岩井さんの『城は踊る』を読んで思い浮かんだ言葉は『傾国の美女』
では,傾国の美女ってどういうタイプの女性なんでしょうか。
純真可憐な美少女?
それとも,妖しい輝きを放つ熟女?

もともとは絶世の美女をたとえた言葉ですが,雰囲気的には国を滅ぼす原因になったり男を破滅させた女性,つまり後者のイメージを感じます。
たとえば,だれ?
まず思い浮かぶのは「楊貴妃」
高校の漢文で習いました。はっきり記憶に残っているのは,
「池の畔で死んだ彼女を抱きしめて名前を呼び続ける年老いた玄宗皇帝」という場面。
ところが,この白居易の『長恨歌』を読みかえしたら,似たような場面はあるものの名前を呼び続ける場面は見あたらない。たしか名前を2回繰り返したはずなのに,それも1文字の名だったような。
さらに調べて,そっかー,これだ!

『虞美人』
「力山を抜き、気は世をおおう。時に利あらず騅ゆかず。騅ゆかざるを如何せん。虞や虞や汝を如何せん」
暗記させられました。

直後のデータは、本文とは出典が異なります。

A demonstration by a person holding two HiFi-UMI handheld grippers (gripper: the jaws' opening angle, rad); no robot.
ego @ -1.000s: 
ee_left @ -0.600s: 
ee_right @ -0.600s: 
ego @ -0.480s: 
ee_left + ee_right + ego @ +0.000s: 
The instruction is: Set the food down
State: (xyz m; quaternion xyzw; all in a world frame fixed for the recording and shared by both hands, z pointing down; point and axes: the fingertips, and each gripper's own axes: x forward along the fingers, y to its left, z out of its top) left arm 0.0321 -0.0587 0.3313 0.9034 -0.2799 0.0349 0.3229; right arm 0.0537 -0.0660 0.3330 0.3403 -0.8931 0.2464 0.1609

項羽と虞美人の四面楚歌での別れの場面。
どういうわけか,「項羽と虞美人」と「玄宗と楊貴妃」がごっちゃになってしまったようです。
何のために暗記したんだか。

ところでこの『城は踊る』に登場する女城主「麻喜殿」が,妖しい輝きを放つ熟女かというと,う~ん,ちょっと足りないような・・・。